Prices last fell dramatically in 2008, dropping from $145 in July to $30 in December of that year. Of course, this was due to falling demand caused by a global financial crisis - brought on in part by the rising price of oil forcing homeowners to default on their sub-prime mortgages in order to keep buying ever more expensive food and gasoline. Since then, the oil price crept steadily back up again as economies recovered and expensive oil production was mothballed, clearing $100 in 2011 and staying around that level until the recent fall.
So what's happening this time? Well, two key factors are the risk of weakening demand in some parts of the world due to economic issues, and the increase in USA oil production through the fracking of shale oil. Possible falling demand combined with rising supply has reduced the price. Normally, OPEC would act at this point, reducing oil production to support prices. But this time Saudi Arabia has political motivations, as noted by the BBC recently, wanting to punish countries like Russia and Iran, who are being badly hurt by the falling oil price right now. Saudi Arabia is hurt too, but it has a much bigger financial cushion, so can survive for some time yet on lower prices.
So what will the impact be, beyond lower transport costs in the short term? Most of the new oil supply that has come from US fracking needs a high oil price to be profitable - higher than the price is right now (estimates vary from $65 to $80), so fracking companies will be wondering whether they should pause or halt production, and save the oil for a time when prices are higher and they can make a profit selling it. But the problem is they've borrowed money to get started, and that money has to be paid back no matter what the oil price is.

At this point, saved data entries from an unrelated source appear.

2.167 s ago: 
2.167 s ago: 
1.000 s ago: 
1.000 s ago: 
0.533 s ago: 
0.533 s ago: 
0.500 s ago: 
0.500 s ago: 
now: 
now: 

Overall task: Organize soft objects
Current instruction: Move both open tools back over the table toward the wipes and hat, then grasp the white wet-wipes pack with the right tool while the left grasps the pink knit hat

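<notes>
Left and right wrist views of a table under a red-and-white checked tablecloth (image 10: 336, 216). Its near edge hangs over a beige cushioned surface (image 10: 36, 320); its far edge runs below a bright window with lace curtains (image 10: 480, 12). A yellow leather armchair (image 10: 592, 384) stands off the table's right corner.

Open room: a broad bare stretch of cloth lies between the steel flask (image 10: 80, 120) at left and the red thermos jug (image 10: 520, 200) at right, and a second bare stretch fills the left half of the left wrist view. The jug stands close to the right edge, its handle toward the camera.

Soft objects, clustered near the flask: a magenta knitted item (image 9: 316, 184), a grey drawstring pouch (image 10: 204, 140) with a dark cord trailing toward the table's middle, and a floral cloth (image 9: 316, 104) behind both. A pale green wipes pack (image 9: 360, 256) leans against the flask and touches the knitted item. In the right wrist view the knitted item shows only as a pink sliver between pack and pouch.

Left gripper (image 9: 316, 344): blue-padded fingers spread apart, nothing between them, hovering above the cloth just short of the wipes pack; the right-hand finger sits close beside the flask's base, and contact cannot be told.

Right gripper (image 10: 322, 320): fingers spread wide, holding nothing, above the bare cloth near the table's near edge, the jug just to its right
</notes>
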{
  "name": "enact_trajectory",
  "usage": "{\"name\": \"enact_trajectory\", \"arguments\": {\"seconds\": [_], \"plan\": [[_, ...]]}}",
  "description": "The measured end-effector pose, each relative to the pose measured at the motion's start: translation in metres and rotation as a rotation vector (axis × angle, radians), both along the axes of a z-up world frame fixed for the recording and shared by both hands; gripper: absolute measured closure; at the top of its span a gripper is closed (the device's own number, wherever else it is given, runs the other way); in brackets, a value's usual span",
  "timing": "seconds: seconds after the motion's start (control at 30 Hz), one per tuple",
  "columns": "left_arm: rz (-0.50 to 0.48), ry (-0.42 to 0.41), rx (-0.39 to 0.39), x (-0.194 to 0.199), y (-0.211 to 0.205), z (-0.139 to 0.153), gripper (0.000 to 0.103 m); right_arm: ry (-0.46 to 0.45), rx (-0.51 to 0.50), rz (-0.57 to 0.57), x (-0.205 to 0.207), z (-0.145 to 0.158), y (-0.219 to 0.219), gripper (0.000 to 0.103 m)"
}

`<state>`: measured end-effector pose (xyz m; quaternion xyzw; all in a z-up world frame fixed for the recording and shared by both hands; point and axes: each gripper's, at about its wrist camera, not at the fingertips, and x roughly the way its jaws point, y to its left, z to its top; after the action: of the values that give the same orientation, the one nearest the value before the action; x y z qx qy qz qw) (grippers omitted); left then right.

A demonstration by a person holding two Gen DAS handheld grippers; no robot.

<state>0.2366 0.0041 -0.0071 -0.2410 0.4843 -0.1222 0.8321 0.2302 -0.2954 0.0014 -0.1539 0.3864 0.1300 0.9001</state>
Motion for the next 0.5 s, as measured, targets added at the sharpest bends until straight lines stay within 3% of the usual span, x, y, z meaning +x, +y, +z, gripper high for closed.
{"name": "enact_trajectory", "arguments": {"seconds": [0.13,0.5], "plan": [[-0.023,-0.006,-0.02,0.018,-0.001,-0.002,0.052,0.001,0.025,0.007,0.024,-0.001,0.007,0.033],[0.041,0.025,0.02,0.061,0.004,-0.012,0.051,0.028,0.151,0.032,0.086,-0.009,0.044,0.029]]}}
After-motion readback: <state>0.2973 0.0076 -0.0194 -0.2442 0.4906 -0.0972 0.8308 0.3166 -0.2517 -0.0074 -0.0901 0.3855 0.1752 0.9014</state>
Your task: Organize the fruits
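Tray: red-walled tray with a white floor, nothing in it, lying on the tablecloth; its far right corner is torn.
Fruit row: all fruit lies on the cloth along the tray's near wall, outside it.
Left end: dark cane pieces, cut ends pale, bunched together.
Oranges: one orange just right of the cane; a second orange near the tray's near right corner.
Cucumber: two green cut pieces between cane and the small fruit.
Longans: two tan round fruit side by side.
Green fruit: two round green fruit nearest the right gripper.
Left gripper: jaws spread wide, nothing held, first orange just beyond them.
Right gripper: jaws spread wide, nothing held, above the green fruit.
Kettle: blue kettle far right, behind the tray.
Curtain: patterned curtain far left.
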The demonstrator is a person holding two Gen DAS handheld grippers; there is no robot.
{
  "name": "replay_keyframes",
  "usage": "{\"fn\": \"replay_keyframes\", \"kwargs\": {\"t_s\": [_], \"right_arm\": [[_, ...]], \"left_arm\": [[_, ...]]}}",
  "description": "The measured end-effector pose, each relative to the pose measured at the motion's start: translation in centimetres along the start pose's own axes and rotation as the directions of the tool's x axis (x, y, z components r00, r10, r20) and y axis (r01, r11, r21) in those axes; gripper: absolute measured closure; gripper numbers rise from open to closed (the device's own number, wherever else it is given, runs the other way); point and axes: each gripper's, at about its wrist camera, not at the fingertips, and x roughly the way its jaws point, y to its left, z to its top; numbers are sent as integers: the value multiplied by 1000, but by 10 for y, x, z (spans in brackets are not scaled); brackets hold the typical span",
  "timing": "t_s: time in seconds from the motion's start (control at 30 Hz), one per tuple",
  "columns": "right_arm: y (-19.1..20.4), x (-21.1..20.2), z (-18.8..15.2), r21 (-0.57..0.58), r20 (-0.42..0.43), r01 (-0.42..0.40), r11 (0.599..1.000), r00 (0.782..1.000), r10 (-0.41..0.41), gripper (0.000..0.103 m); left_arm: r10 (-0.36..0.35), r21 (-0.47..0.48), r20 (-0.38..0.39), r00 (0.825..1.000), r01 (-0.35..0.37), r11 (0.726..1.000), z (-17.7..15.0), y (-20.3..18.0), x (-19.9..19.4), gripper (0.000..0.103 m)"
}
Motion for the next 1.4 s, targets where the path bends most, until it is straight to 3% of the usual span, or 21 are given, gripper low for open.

Some people even think this might trigger a new financial crisis, as there is over $200 billion in 'junk bonds' in the energy sector. This isn't a USA-specific issue, Barclays is involved in an $850 million loan which may not be paid back in full.
Looking further ahead, when demand for oil picks up again, the shutdown of expensive oil production like fracking, and also tar sands, would mean that prices could jump up significantly, as it would take time to bring this production back online.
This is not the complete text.